Dataset content Start Marker

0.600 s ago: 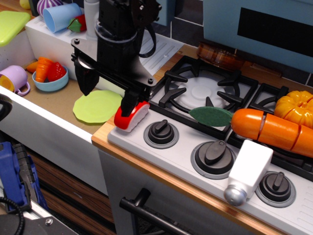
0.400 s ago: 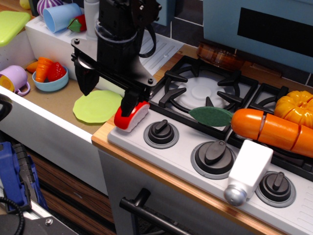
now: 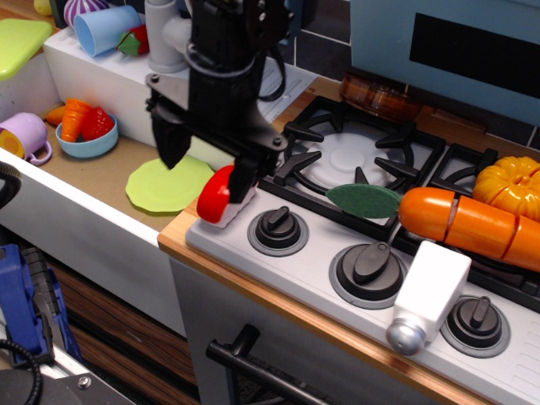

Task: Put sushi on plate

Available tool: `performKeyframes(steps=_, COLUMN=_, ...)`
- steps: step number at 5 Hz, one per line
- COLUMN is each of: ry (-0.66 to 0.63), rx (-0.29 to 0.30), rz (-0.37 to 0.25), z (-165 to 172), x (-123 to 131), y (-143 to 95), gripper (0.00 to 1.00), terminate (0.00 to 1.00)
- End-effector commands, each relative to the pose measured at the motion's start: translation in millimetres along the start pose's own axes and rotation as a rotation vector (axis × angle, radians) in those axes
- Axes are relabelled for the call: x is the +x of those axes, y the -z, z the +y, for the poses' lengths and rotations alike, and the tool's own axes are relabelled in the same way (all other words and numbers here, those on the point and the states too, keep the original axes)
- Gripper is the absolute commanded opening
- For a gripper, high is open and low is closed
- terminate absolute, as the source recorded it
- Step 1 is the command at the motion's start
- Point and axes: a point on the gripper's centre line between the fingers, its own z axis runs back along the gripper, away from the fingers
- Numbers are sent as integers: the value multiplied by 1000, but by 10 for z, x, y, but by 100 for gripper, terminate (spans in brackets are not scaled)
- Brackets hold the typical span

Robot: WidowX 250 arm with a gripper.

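The plate [image 3: 167,183] lies left of the jaws, partly under the left finger. The gripper [image 3: 207,164] stands spread wide, grasping nothing; only its right finger touches the sushi [image 3: 221,196], which sits tipped at the stove's left corner, just right of the plate. Centre the jaws over the sushi, then close squarely so it doesn't roll.

Counting on view: one sushi [image 3: 221,197], one plate [image 3: 166,182], three knobs [image 3: 278,228] along the stove front, one green leaf [image 3: 364,200], one carrot [image 3: 469,224], one pumpkin [image 3: 510,186], one white bottle [image 3: 428,297], one purple mug [image 3: 25,136], one blue bowl [image 3: 86,145], one blue cup [image 3: 106,29].
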Motion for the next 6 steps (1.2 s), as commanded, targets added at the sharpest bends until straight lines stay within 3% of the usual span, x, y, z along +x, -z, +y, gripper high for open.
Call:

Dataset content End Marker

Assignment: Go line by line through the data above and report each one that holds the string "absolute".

Your solution:
- Gripper is the absolute commanded opening
- terminate absolute, as the source recorded it

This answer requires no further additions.